**Task requirements:** Write out the stretch of lines below that begins at the line with "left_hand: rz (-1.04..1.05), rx" and ends at the line with "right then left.", including both, exactly as given and nothing more.

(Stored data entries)
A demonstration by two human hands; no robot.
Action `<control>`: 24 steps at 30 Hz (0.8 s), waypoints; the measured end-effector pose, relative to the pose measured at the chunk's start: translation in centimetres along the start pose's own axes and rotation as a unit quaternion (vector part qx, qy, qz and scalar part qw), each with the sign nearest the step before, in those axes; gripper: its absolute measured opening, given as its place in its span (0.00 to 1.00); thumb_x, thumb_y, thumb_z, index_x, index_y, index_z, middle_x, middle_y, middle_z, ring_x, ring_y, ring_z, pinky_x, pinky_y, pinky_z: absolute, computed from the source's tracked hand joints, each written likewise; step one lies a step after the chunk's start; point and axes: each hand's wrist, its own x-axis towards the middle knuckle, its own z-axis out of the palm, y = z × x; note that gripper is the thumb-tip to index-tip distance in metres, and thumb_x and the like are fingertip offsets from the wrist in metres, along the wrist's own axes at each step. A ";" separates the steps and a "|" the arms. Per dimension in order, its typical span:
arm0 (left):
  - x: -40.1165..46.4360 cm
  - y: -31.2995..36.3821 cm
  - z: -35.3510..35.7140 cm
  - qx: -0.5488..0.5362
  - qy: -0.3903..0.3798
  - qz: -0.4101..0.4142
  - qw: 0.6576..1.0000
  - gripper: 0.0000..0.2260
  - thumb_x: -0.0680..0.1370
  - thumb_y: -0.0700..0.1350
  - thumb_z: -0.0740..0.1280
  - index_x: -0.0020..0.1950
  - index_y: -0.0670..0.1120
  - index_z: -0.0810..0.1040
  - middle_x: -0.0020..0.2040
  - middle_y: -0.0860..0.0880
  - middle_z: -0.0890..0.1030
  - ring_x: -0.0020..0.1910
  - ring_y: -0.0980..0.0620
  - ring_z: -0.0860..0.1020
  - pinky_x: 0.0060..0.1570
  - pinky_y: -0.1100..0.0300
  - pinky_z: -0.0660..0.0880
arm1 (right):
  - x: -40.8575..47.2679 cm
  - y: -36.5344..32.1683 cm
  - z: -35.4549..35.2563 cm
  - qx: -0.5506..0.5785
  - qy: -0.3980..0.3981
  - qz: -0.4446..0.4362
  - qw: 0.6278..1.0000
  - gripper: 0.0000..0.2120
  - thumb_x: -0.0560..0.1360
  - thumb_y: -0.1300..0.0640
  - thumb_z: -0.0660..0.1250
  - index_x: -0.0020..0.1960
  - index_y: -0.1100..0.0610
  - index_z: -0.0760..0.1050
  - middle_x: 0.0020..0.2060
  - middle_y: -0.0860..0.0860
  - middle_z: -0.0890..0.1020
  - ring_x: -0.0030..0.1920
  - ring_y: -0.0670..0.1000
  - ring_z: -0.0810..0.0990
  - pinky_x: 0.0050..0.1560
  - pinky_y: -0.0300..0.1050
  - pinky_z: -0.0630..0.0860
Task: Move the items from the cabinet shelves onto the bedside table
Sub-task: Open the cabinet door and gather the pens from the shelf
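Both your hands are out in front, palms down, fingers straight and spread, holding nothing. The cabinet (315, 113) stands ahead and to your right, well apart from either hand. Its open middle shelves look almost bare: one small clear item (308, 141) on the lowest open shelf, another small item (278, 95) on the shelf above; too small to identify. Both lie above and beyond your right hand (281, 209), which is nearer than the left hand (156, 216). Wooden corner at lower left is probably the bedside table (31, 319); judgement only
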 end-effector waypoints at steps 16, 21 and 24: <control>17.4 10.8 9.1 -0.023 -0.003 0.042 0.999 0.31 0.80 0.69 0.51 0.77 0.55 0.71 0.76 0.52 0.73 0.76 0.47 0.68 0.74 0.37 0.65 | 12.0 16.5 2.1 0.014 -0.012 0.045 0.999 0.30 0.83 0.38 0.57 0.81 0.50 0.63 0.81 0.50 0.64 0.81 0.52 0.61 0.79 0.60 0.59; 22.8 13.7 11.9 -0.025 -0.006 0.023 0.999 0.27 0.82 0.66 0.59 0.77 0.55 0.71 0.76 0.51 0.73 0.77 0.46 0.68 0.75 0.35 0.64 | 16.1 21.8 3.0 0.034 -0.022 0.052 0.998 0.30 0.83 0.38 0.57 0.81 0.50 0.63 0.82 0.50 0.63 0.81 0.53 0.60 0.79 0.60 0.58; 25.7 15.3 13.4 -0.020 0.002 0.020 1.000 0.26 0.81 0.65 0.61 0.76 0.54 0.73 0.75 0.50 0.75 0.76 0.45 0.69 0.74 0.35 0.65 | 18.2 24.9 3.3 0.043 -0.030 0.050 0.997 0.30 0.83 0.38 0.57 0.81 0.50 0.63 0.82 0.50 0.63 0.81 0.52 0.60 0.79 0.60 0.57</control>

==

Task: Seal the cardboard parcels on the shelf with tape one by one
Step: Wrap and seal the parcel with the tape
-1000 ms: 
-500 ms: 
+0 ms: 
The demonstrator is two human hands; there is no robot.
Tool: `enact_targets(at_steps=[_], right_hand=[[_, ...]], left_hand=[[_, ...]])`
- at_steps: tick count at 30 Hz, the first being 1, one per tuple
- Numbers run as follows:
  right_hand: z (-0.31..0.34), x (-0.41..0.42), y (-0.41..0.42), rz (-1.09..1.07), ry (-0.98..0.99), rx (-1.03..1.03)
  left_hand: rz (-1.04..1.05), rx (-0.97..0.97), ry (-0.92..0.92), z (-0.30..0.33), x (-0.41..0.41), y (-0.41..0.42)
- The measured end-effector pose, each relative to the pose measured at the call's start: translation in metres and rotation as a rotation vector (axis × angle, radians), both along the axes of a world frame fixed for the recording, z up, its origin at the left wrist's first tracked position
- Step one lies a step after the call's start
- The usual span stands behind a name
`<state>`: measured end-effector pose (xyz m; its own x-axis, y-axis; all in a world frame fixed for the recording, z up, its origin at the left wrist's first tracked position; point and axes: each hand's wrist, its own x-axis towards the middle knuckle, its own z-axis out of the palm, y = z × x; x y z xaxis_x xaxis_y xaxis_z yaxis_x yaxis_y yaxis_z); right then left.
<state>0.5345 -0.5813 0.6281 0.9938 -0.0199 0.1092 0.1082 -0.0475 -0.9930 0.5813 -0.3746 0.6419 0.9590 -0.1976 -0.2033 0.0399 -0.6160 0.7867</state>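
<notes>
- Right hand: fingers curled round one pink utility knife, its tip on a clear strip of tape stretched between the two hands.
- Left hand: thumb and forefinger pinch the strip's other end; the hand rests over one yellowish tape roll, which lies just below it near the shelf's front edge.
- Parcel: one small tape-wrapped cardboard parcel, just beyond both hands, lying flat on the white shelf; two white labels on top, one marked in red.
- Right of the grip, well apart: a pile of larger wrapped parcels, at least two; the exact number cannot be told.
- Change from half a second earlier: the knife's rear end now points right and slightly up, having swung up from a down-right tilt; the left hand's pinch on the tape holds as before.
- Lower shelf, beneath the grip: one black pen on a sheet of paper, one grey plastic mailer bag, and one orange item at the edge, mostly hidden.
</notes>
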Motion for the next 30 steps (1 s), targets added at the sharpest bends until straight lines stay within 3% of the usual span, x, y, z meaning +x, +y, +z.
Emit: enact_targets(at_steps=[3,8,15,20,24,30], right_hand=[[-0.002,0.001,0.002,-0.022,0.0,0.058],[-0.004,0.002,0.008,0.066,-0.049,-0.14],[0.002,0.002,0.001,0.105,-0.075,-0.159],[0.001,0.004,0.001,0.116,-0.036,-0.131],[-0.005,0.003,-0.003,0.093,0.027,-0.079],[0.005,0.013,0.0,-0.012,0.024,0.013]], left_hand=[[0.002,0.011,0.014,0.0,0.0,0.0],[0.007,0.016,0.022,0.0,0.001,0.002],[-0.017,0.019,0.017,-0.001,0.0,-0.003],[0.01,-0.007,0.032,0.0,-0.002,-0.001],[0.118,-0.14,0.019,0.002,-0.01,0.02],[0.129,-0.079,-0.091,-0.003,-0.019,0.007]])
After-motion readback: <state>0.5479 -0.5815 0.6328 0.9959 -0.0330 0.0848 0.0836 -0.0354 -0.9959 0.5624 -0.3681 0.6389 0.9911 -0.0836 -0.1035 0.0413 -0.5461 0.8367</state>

**Solved exercise:**
  left_hand: rz (-1.04..1.05), rx (-0.97..0.97), ry (-0.92..0.92), z (-0.30..0.33), x (-0.41..0.41), y (-0.41..0.42)
- The measured end-effector pose, each relative to the pose measured at the call's start: translation in metres and rotation as a rotation vector (axis × angle, radians), both along the axes of a world frame fixed for the recording, z up, its origin at the left wrist's first tracked position
- Step one lies a step after the call's start
- The usual span stands behind a name
`<state>`: measured end-effector pose (xyz m; its own x-axis, y-axis; all in a world frame fixed for the recording, z up, its origin at the left wrist's first tracked position; point and axes: each hand's wrist, its own x-axis towards the middle knuckle, its own z-axis out of the palm, y = z × x; x y z xaxis_x xaxis_y xaxis_z yaxis_x yaxis_y yaxis_z); right then left.

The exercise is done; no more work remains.